Shipping scams are the new trend. I'm not saying your customers are doing so, but it is easy for customers to claim they never received an item and demand replacement/refund. The USPS is not very good at helping you file a claim. It must be done online and it is near impossible. The best solution is to ship Priority, with a signature required. Insurance alone doesn't protect you for the scenario you describe. Postal insurance is only for damages and loss that you can PROVE are the result of the USPS handling your items. Signature confirmation is rather inexpensive (about $2.50?) and provides an indisputable record of delivery!


----------



## Liberty (Jul 18, 2006)

And most importantly, make sure you are building in enough margins on everything you do to cover the occasional loss. It will happen, it is aggravating and not just shipping loses but orders with errors etc. If you build in 1 or 2 percent it makes it a lot easier to deal with when it does happen.


----------



## royster13 (Aug 14, 2007)

I do not insure or get signatures for anything any more.....I have had a few issues over the years but they have been quite minor....

In Canada for Canada Post it costs 1.50 per signature plus 2.05 per 100.00 for extra insurance.....Last year I shipped 300+ package with no issues....By not buying these extra services I saved about 1,700.00....If I would have had a claim, I would have been able to pay it and still be way ahead of the game...

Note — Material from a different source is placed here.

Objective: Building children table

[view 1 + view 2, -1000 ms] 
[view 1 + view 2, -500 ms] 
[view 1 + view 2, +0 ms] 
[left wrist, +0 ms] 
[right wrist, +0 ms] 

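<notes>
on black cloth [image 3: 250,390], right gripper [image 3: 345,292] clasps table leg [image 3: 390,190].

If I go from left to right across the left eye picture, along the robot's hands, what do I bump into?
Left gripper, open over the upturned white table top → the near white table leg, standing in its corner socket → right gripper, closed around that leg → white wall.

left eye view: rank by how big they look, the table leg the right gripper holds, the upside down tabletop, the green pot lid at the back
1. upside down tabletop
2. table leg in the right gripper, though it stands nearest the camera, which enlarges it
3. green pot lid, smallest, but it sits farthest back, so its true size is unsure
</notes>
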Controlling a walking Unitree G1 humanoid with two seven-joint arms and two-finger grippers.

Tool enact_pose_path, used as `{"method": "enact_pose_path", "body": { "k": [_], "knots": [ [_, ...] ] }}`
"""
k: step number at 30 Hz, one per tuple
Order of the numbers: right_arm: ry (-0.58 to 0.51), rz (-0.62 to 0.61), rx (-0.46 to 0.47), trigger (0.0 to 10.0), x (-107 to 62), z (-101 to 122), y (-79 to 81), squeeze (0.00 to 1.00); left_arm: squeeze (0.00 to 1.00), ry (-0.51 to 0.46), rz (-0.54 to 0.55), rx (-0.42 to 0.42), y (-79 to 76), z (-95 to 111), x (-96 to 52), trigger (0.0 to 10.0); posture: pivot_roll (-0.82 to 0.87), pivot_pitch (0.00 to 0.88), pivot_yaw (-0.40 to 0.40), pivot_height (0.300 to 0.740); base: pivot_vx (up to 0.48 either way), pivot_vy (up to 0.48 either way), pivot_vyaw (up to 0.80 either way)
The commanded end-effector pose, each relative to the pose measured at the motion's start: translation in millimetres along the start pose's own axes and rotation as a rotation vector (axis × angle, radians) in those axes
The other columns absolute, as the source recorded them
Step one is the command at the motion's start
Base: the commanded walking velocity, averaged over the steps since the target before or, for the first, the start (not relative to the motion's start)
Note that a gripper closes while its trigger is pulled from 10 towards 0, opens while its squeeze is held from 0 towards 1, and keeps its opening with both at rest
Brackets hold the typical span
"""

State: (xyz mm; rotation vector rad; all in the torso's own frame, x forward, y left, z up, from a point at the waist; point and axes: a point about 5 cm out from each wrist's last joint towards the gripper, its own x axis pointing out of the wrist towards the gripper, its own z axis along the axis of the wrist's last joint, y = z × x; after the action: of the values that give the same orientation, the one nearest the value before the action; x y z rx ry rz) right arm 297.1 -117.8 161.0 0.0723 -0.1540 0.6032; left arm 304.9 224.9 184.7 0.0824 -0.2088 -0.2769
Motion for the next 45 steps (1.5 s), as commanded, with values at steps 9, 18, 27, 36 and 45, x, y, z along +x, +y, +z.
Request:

As far as the customer experience, their package are insured and will be replaced if damaged and/or lost......They have no need to know that I "self insure"....

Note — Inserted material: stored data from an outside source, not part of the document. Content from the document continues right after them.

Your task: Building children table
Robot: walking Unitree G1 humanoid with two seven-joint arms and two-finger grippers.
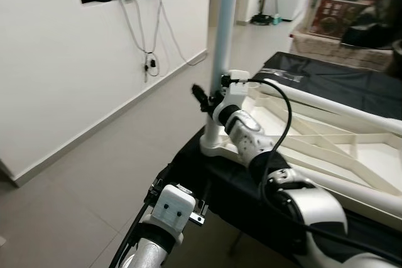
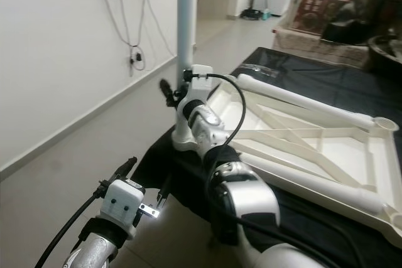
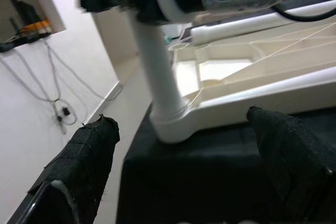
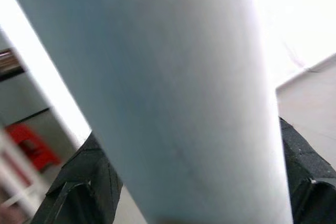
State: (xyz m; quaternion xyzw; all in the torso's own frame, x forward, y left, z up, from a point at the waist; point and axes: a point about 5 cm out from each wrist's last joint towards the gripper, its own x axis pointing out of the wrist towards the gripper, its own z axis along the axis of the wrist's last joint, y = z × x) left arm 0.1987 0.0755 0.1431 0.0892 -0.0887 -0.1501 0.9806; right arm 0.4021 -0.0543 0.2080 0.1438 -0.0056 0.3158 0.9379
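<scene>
Your right claw (image 1: 210, 95) is grasping the pale blue leg (image 1: 222, 36), standing upright in the near-left corner socket of the overturned white tabletop (image 1: 314, 136), at 12 o'clock. Your left claw (image 3: 178, 182) is hovering released, below at 7 o'clock.

My right gripper (image 1: 210, 98) reaches forward toward twelve o'clock, its black fingers (image 4: 86, 182) clamped on either side of the pale blue upright tube (image 1: 222, 36). My left gripper (image 3: 184, 177) hangs low at seven o'clock, fingers spread wide and holding nothing.
</scene>
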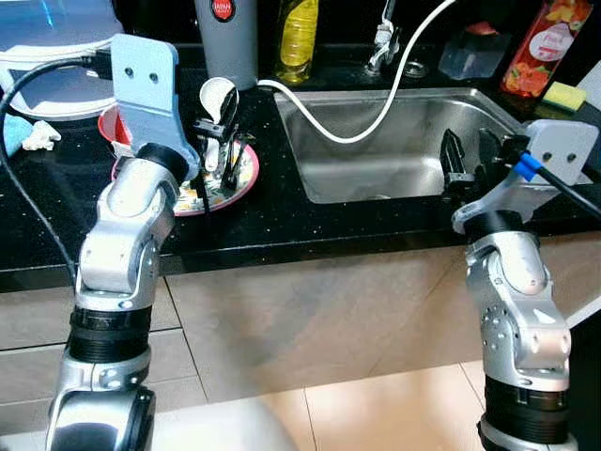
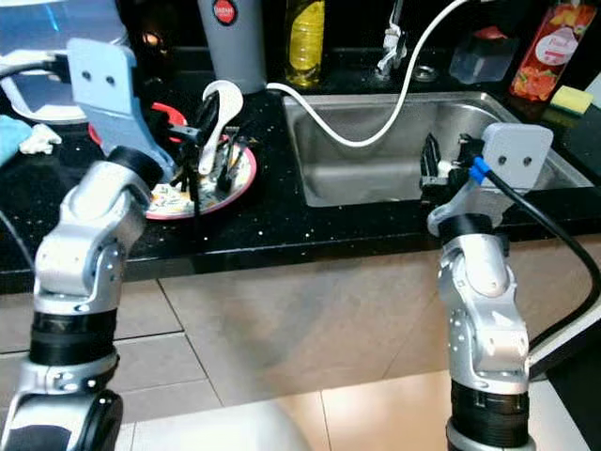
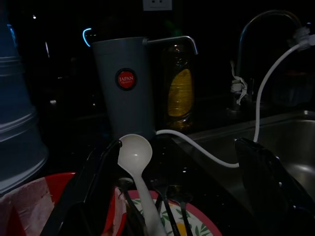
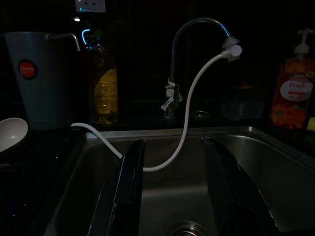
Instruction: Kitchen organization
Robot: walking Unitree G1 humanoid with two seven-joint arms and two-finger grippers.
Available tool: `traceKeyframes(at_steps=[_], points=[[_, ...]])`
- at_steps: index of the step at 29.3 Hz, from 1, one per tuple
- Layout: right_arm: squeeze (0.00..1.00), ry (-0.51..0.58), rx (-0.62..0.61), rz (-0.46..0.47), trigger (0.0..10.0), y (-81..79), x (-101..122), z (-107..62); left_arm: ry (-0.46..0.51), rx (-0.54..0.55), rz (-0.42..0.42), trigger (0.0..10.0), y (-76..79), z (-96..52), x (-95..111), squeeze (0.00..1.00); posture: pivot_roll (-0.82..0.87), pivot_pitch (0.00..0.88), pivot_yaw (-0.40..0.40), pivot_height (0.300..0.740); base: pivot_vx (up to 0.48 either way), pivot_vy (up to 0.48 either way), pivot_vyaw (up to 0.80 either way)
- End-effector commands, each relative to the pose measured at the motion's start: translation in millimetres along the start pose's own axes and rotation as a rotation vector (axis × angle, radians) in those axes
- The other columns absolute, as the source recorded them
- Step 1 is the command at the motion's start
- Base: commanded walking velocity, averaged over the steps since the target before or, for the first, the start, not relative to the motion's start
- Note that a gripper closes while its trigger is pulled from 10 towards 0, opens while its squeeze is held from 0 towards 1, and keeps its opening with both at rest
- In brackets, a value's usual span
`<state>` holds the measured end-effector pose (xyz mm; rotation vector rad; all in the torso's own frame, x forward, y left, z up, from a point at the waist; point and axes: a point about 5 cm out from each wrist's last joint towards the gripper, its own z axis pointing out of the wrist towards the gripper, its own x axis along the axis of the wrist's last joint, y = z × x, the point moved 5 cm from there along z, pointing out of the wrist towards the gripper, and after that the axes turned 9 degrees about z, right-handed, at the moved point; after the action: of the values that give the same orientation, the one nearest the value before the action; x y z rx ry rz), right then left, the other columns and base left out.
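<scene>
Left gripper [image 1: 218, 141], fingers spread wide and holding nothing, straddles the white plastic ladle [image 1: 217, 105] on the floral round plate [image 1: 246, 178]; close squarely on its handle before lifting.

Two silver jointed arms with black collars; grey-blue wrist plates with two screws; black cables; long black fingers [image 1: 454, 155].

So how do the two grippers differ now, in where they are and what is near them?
The left gripper is over the floral plate on the black counter, fingers around the white ladle; the right gripper hangs over the steel sink, fingers around nothing. Both are open, with two long black fingers.
</scene>
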<state>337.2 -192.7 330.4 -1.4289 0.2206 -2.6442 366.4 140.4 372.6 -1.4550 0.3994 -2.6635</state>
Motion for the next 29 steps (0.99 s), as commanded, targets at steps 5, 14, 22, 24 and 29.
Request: traceKeyframes(at_steps=[5,14,22,24,29], points=[[0.00,-0.016,-0.010,0.006,10.0,3.2,-7.7,-0.5,0.037,0.006,0.067,10.0,6.1,-3.5,6.2,0.00,-0.14,0.090,-0.043,0.740,0.000,0.000,0.00],[0.00,0.025,0.002,-0.014,10.0,0.0,0.1,6.8,0.089,0.043,0.094,10.0,-2.5,-13.0,16.5,0.00,-0.12,0.071,-0.064,0.740,0.000,0.000,0.00],[0.00,0.011,-0.001,-0.042,10.0,11.3,0.2,6.2,-0.005,0.068,0.075,10.0,-29.7,-30.5,-8.9,0.00,-0.12,0.085,-0.067,0.740,0.000,0.000,0.00],[0.00,0.003,-0.001,-0.037,10.0,11.3,-2.1,5.6,-0.019,0.068,0.074,10.0,-30.9,-32.1,-13.6,0.00,-0.12,0.092,-0.066,0.740,0.000,0.000,0.00],[0.00,-0.012,0.006,-0.020,10.0,5.6,-8.6,3.8,-0.030,0.073,0.090,10.0,-24.5,-32.7,-19.8,0.00,-0.12,0.097,-0.062,0.740,0.000,0.000,0.00]])
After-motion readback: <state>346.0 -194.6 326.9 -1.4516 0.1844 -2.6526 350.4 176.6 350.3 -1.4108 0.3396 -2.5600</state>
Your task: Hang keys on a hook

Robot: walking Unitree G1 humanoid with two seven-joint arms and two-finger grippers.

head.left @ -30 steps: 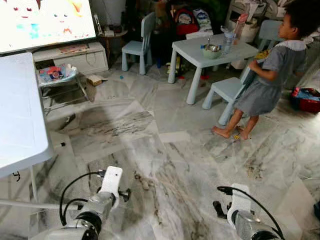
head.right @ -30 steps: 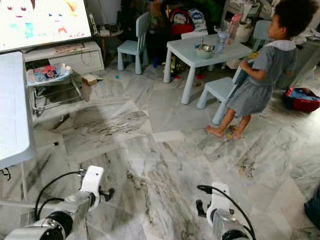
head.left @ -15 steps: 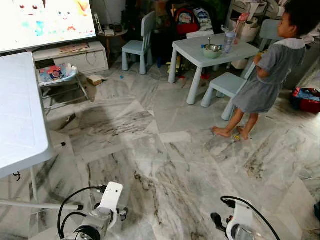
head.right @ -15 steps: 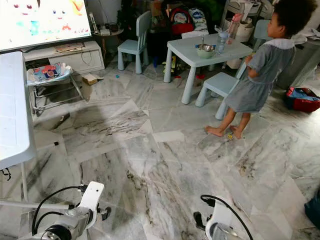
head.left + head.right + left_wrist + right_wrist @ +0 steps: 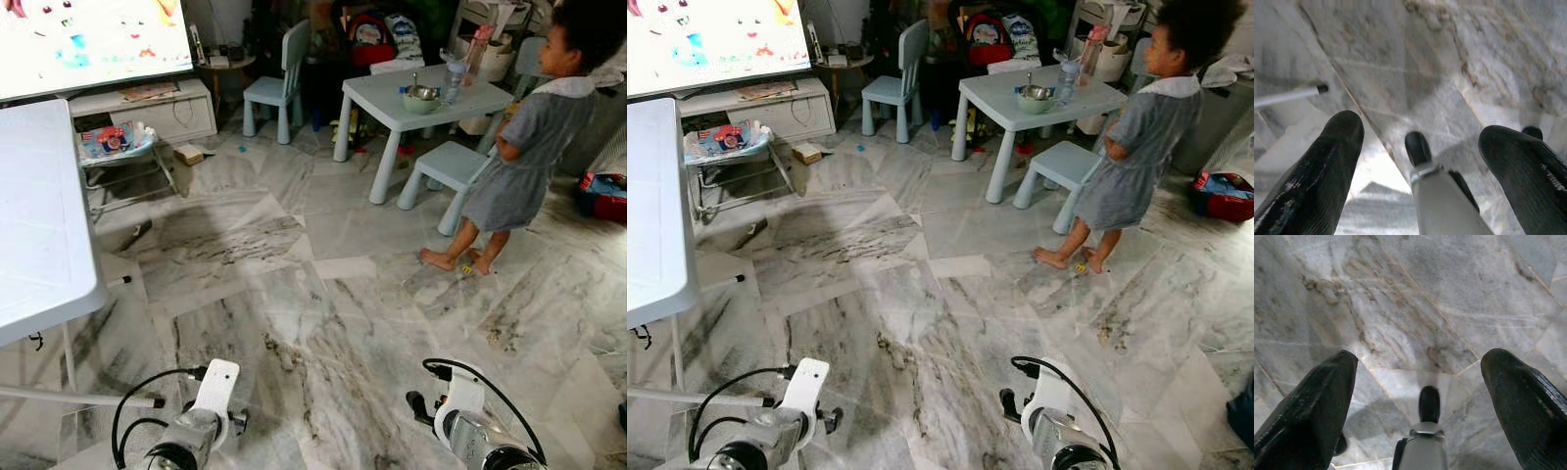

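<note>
The robot stands out on open marble floor (image 5: 323, 323) with both arms low, and that fits a machine in transit rather than at work: nothing is near enough to handle. The left gripper (image 5: 1420, 147) points down at the tiles, its two black fingers (image 5: 1327, 161) spread wide with nothing between them; the right gripper (image 5: 1425, 387) does the same, released and empty, veined marble showing through the gap. Keeping them low and slack makes sense while there is nothing to carry. As for the keys, I can't spot them anywhere from here, nor any hook, so my guess is the job is at its searching stage. On the robot's left sits a white table (image 5: 39, 225), one thin leg reaching the floor. Across the room a child (image 5: 529, 147) stands beside a small blue stool (image 5: 446, 166) and a low children's table (image 5: 421, 103) holding a bowl (image 5: 423, 96), with a little chair (image 5: 279, 83) beyond. That child is well apart, yet worth a wide berth when walking on.
</note>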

As far as what I charge for shipping, it is 5.99 flat rate for any size order......As part of my pricing I have built in about 1.50 per item of extra margin into my prices.....So after 3 or 4 shirts, my I am covered....On smaller orders I am in the hole but on "average" it all works out....


----------



## diyrob (Feb 4, 2014)

royster13 said:


> I do not insure or get signatures for anything any more.....I have had a few issues over the years but they have been quite minor....
> 
> In Canada for Canada Post it costs 1.50 per signature plus 2.05 per 100.00 for extra insurance.....Last year I shipped 300+ package with no issues....By not buying these extra services I saved about 1,700.00....If I would have had a claim, I would have been able to pay it and still be way ahead of the game...
> 
> ...


My wife, who is from Mississauga, Ontario, says this is a very "Canadian" way of doing business. Thanks!


----------



## NoXid (Apr 4, 2011)

Well, since USPS says it was delivered, I would assume that your customer is trying to rip you off, OR that someone ripped them off before they could get home and bring the package inside. This **** happens. Neither one of those is your fault (or USPSs), and only one of them is your customer's fault (unless you want to blame them for living in a skank hood).

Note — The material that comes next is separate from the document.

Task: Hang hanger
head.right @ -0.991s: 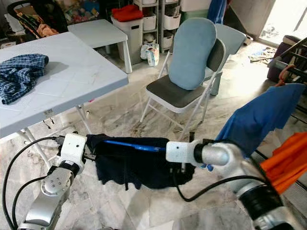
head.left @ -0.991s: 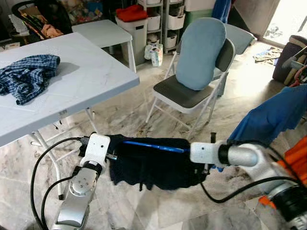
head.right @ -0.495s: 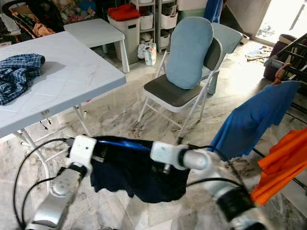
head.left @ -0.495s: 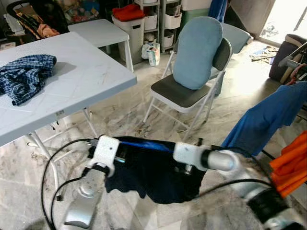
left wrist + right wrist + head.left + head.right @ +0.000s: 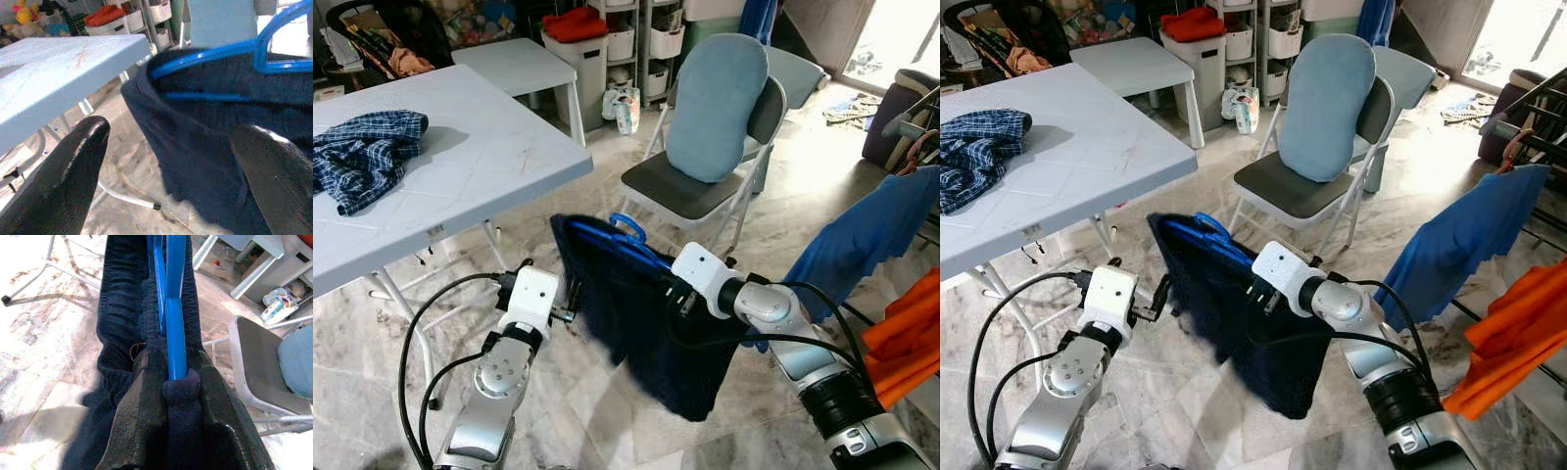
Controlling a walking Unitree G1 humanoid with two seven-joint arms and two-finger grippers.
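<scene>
A blue plastic hanger (image 5: 625, 242) carries a dark navy garment (image 5: 658, 338) that droops toward the floor. My right gripper (image 5: 178, 399) is shut on the hanger's lower end, pinching the blue bar and the cloth over it. The hanger slants up from that grip toward the table corner, with its hook (image 5: 628, 226) uppermost. My left gripper (image 5: 171, 181) stands open just beside the garment's near edge and touches nothing; its fingers (image 5: 572, 297) point at the cloth.
A white folding table (image 5: 499, 157) with a plaid shirt (image 5: 367, 157) stands on the left. Ahead is a folding chair (image 5: 690, 191) with a blue cushion. At the right, a blue garment (image 5: 867, 240) and an orange one (image 5: 906, 338) hang from a drying rack.
My left gripper has let go of the hanger and opened. The right gripper has swung the hanger from level to slanted, its free end and hook now raised, and the garment hangs down.
</scene>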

The best stance in terms of customer service and business is to take the loss and make the customer whole. However, you might reconsider how you are marketing your shirts (and whom to). In similar threads I have seen people say that they run into lots more scamming customers on e-bay, and other low-end marketing tools like that--so if this continues to be a problem, you might want to consider some marketing changes.

As a customer, I always find it annoying when a package requires a signature. That is a hassle for most working people, and only expected on seriously expensive items, so I would not inflict that on your customers. However, I would require a signature on the replacement package to these customers to ensure that someone isn't stealing their stuff. Apologize for the inconvenience, but say that USPS confirmed the delivery, you can only assume that some low life came along and stole the package from their doorstep. I would require a sig on any future orders to that address, too.


----------



## mikeyriz1024 (Nov 2, 2011)

Thanks for all the comments. I think building in that margain is a great idea because it seems these issues may come up and we just have to eat the loss.


----------



## Ripcord (Sep 2, 2006)

royster13 said:


> As far as what I charge for shipping, it is 5.99 flat rate for any size order......


For preprinted designs I do this too. If I sell a shirt for $12 and charge $5.99 for the shipping and they order two shirts, I can absorb the extra dollar or so of postage out of the extra $9 of profit I make on the second one.

Advertising a flat rate on shipping regardless of quantity sometimes encourages customers to order more than one shirt, and it makes it a lot easier to set up your shopping cart.


----------



## treefox2118 (Sep 23, 2010)

This Christmas around 0.1% of orders said they were delivered but the customer said they never got it. We just reprinted and re-shipped.

We "bake in" about 1% into our prices for losses, and we're far ahead on our hold-back for reprints and ships.


----------